La produzione dell’antibiotico è complessa e richiede un forte investimento economico, che non è redditizio per la casa farmaceutica, cui conviene molto più investire nei costosi prodotti chemioterapici e reumatologici. Per questo da 15 anni le industrie hanno abbandonato l’antibiotico, al punto che in Europa è un fiorire di iniziative per convincerle a fare ricerca e produrne di nuovi. Se l’Oms ci chiede la lista dei batteri più pericolosi, è proprio per stabilire la priorità dei nuovi farmaci necessari a livello mondiale e convincere le case farmaceutiche a investire su quegli antibiotici. Intanto in Italia Aifa ha potenziato ulteriormente le sue azioni per migliorarne la prescrizione e un anno fa ha creato il gruppo “Aifa Opera” (che coordino con i colleghi di Aifa) per ottimizzare la terapia antibiotica nel nostro Paese, un passo nella giusta direzione perché non basta fare nuovi farmaci, prima bisogna ridurre drasticamente l’uso ai soli casi necessari: durante la “Settimana europea degli antibiotici” verranno divulgate le nuove linee guida per le infezioni da batteri resistenti, sia nei pazienti in ospedale sia in quelli trattati dal medico di medicina generale.
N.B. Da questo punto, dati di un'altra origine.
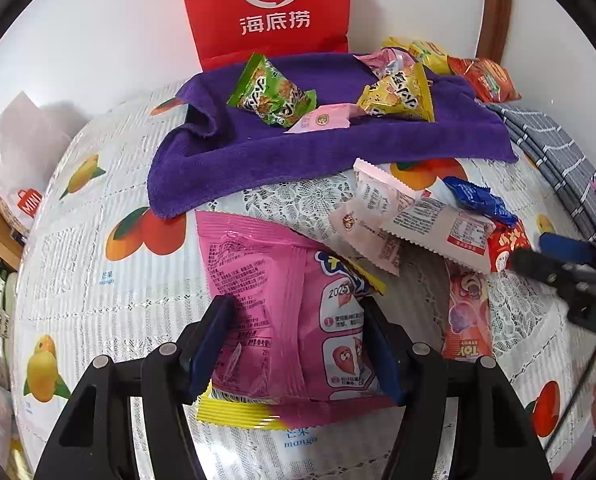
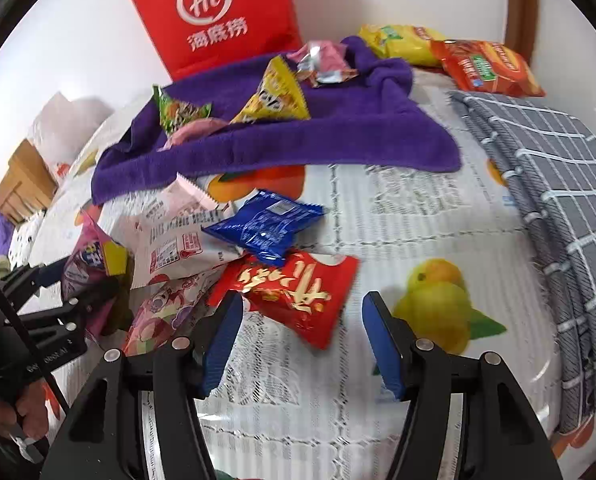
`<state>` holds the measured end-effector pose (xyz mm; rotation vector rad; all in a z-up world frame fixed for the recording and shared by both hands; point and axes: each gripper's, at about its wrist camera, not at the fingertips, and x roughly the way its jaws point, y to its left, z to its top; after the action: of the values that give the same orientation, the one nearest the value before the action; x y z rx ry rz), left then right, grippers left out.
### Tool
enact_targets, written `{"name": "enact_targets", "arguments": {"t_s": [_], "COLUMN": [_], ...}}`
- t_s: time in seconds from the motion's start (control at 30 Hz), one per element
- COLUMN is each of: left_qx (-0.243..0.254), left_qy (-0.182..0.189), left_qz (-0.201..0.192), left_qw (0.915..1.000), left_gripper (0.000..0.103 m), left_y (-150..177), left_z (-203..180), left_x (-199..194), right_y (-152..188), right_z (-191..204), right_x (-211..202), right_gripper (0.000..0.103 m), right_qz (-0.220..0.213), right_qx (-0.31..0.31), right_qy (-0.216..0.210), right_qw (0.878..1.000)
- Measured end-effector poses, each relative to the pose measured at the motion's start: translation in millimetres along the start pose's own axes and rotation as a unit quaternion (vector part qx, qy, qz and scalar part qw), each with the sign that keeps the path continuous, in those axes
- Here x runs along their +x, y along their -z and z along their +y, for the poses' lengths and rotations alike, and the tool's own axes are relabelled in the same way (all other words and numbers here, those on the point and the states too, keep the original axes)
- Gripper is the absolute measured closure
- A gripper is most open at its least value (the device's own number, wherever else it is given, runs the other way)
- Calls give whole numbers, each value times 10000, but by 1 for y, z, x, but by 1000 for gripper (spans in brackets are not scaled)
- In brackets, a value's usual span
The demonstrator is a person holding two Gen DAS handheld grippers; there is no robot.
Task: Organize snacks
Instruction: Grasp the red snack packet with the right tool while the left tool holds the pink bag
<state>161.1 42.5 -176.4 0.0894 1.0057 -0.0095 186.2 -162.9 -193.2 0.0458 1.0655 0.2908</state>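
A large pink snack bag [image 1: 282, 312] is being clamped between the blue fingers [image 1: 214, 344] of the left gripper [image 1: 298, 344], its yellow bottom edge lying on the fruit-patterned cloth of the desk [image 1: 98, 264]. The right gripper [image 2: 302, 340] is being held with its fingers [image 2: 381, 344] apart, nothing between them but the corner of a red packet [image 2: 298, 292], which is lying flat on the desk and is being touched by neither finger. A blue packet [image 2: 266, 228] is resting on the red packet's far edge, and pale pink packets [image 2: 178, 236] are being overlapped beside it. Farther back, a purple towel [image 1: 298, 148] is being used as a bed for a green packet [image 1: 274, 94], a yellow packet [image 1: 397, 94] and a small pink packet [image 1: 321, 118]. An orange bag [image 2: 485, 66] and a yellow bag [image 2: 397, 42] are lying beyond the towel, near a grey checked cloth [image 2: 545, 168]. A red paper bag [image 1: 270, 8] is being propped against the wall.
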Motion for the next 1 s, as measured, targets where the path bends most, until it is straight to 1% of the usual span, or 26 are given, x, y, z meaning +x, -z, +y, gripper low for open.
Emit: {"name": "enact_targets", "arguments": {"t_s": [0.1,0.27,0.5,0.53,0.57,0.6,0.67,0.77,0.87,1.0], "left_qx": [-68,-74,-159,-174,-168,-153,-117,-126,-207,-296], "left_qy": [59,67,159,180,194,197,183,189,241,374], "left_qz": [-12,-34,-64,-71,-78,-85,-102,-105,-85,-18], "left_qw": [10000,9999,9997,9997,9996,9997,9997,9997,9995,9989], "left_gripper": [38,35,33,33,34,34,35,36,38,41], "left_y": [0,2,4,4,4,4,5,6,8,11], "left_z": [3,2,6,7,7,7,5,6,9,14], "left_x": [1,2,3,3,3,3,2,1,-3,-8], "right_y": [1,-3,-16,-17,-17,-16,-14,-8,3,16], "right_z": [7,6,5,5,5,6,7,7,8,10], "right_x": [9,15,26,26,25,23,20,13,1,-22], "right_gripper": [38,30,27,30,40,44,59,63,64,64], "right_qz": [-10,-23,-112,-129,-164,-193,-210,-217,-222,-342], "right_qx": [-286,-422,-451,-442,-448,-482,-495,-434,-382,-262], "right_qy": [265,414,487,477,467,459,421,276,92,50], "right_qw": [9992,9982,9977,9978,9978,9976,9977,9984,9990,9991]}}
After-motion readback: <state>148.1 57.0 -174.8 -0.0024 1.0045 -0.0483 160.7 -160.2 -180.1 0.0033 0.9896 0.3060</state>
Farmaco-resistenza e vaccini: c’entrano qualcosa?
Molto. Da una parte, i vaccini per le infezioni batteriche ovviamente riducono il numero di malati e quindi le prescrizioni di antibiotici. Nel caso che invece prevengano infezioni da virus (ad esempio di morbillo o influenza), è provato che più la popolazione è vaccinata e meno antibiotico-resistenza abbiamo, e il perché è facile da capire: se in inverno ho milioni di pazienti con sintomi influenzali, molti medici prescrivono (impropriamente) l’antibiotico, nonostante l’influenza sia una malattia virale. Tant’è vero che, nei mesi freddi, antibiotici e influenza hanno il loro picco contemporaneamente.
Italia fanalino di coda, dunque, ma è a un’italiana che l’Oms affida la guida degli scienziati nel mondo.
Le persone serie in Italia sono tantissime, è importante dirlo. Anche perché è più difficile lavorare nel nostro Paese che, ad esempio, in Germania o Olanda: qui chi lavora bene deve combattere con molti più ostacoli, deve quasi essere eroico, e ce ne sono tanti, medici ospedalieri, medici di medicina generale, ricercatori… Il difetto è in alto, chi ha il potere non ha sufficiente consapevolezza dei veri problemi dei pazienti, e pure quei medici che acquistano ruoli importanti fanno casta, spesso più interessati alla propria fama che alla battaglia per i pazienti, è un mondo ancora baronale e maschilista. Se c’è una cosa che il Covid ci ha insegnato è che non bisogna aspettare troppo a correggere i problemi della sanità italiana, anche perché alla fine sono sempre i più deboli e i meno abbienti a pagare il prezzo più alto in termini di mortalità. L’Italia ha le competenze e le qualità per essere a livello dei Paesi che hanno una sanità che funziona. E’ adesso il momento giusto per ripartire e contribuire tutti ad una Sanità che sia di eccellenza, e soprattutto uguale per tutti.